Hace unas semanas fui a Vilna, en Lituania, en un viaje de trabajo. En un momento de tiempo libre me escapé a visitar el Museo de las Ocupaciones. Se trata de un complejo donde hacen un repaso histórico desde la primera invasión de la Unión Soviética hasta la recuperación de su libertad como país.
El museo se encuentra ubicado en un antiguo edificio de la KGB donde los servicios de inteligencia soviéticos encarcelaron, torturaron y ejecutaron a cientos de lituanos contrarios al régimen comunista. Al entrar en sus pasillos, ahora vacíos, una sensación fría y siniestra me alcanzó. En las paredes de sus grises y roñosas celdas aún se palpa la desazón y la angustia de los pobres desgraciados que acabaron allí sus días. Y uno no puede evitar pensar en lo duro que tuvo que ser vivir aquella época, sintiéndote preso tanto fuera de la cárcel como dentro de ella. Sin esperanza. Sin libertad.

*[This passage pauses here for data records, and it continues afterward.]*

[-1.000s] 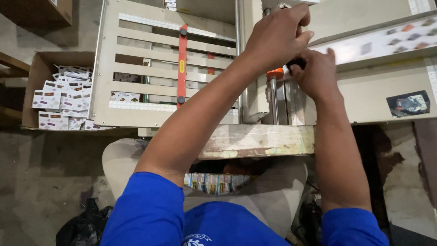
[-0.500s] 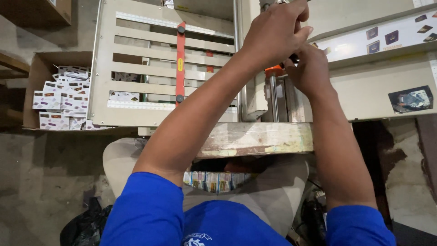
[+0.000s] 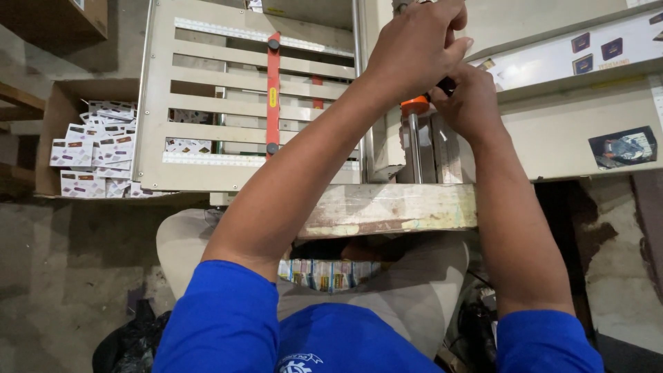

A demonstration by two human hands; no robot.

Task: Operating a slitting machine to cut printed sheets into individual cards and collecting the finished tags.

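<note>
Both my hands grip a screwdriver with an orange collar and a black handle; its metal shaft points straight down into a slot of the beige machine. My left hand is wrapped over the top of the handle. Just below and to the right, my right hand closes around the handle. The fingers hide most of the handle, and the tip is hidden among metal parts above the worn wooden ledge.
A red vertical bar crosses the machine's slatted panel. An open cardboard box of small printed cartons sits on the floor at left. A stack of flat printed cartons lies on my lap. A black bag is lower left.
Both hands have stayed on the screwdriver. The left hand has shifted slightly up over the handle, and the view has tilted a little.
</note>
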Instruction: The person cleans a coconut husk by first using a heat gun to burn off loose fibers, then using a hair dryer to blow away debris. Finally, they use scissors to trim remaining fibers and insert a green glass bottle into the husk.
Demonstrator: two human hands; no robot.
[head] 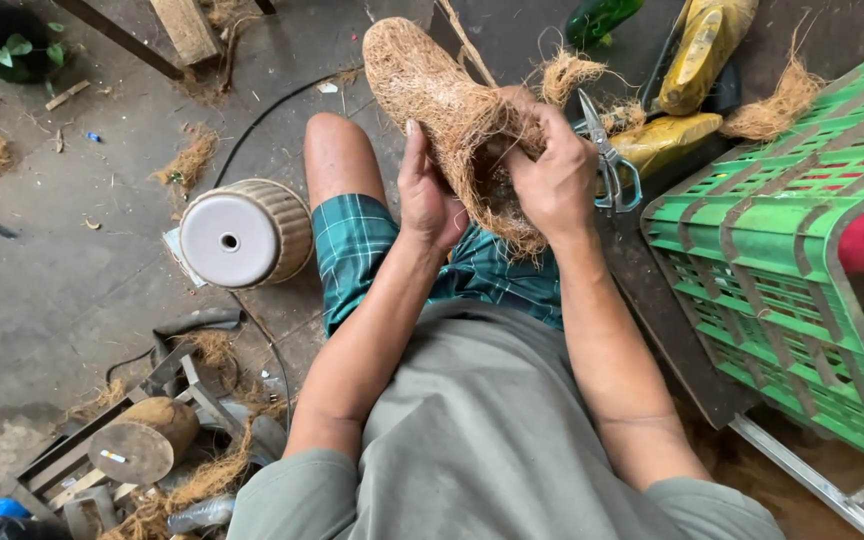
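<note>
A long pouch-shaped mat of brown coconut fibre (432, 85) is held up over my knee (337, 155). My left hand (427, 195) cups its near edge from the left, fingers pressed against the fibre. My right hand (552, 170) grips the fibre's open end from the right, with fingers tucked into it. A pair of grey scissors (607, 160) lies just right of my right hand, on a dark board (652, 280).
A green plastic crate (772, 250) stands at the right with something red inside. A ribbed white pot (247, 235) lies on its side on the concrete floor at the left. Yellow objects (702, 45) and fibre tufts sit behind the scissors. Tools and a wooden block (142, 440) lie at the lower left.
</note>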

Durante el recorrido, unos textos van relatando cómo fue el proceso de conversión al que sometieron a los lituanos para convertirlos en Homo sovieticus. Ese proceso consistía en acabar con sus expresiones culturales, su religión, sus valores, sus tradiciones y, en general, con cualquier forma de pensamiento que no se ajustara a lo dictado por el partido comunista para alcanzar ese fin último de crear una nueva sociedad y un nuevo individuo.

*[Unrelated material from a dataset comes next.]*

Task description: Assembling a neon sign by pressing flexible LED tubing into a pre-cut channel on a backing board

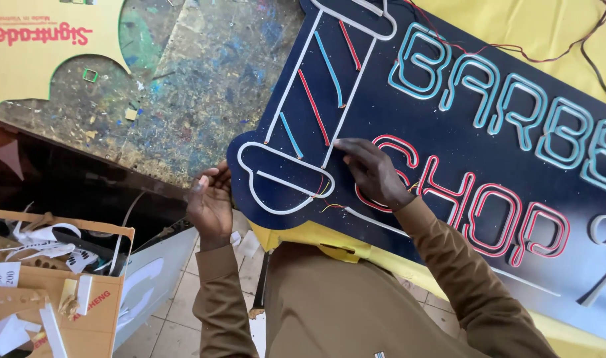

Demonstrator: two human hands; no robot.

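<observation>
Paint-spotted table (183, 86) carries a dark blue sign board (462, 152) w/ light tubes. Left hand (210, 202) grips its edge to steady it; right hand (372, 172), fingers bent, presses a white tube (296, 183) down flat.

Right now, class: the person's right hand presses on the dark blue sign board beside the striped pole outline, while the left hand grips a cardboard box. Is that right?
Not quite. In the head view the left hand holds the edge of the dark blue sign board, not the cardboard box. The right hand does press beside the striped pole outline.
</observation>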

Mientras miraba aquellas vitrinas repletas de objetos que contaban el drama humano que supuso, no pude evitar trazar un paralelismo con todos esos ciudadanos europeos a los que, a día de hoy, se intenta despojar de su cultura en nombre de un supuesto bien superior dictado por aquellos que intentan someternos a su ideología.
Por fortuna, los tiempos han cambiado y ahora las democracias se han impuesto a las dictaduras, por lo que las ideas no se defienden a punta de pistola. Pero la maquinaria de manipulación social no es muy diferente. En el fondo, aquellos 12 puntos del Código Moral del Constructor del Comunismo publicados en 1961 no son muy distintos de los 17 Objetivos de Desarrollo Sostenible de esa nefasta Agenda 2030 que pretende instaurar el Homo ecologicus.
Escribo esto mientras pienso en el silvestrismo, en la media veda, en la perdiz con reclamo y, en general, en aquello que forma parte de nuestra identidad como pueblo. En todas esas expresiones de cultura que conforman nuestras raíces y que, poco a poco, están siendo señaladas y prohibidas por nuevas formas de pensamiento y poder que odian la libertad y que se han convertido en un negocio para quienes las promueven.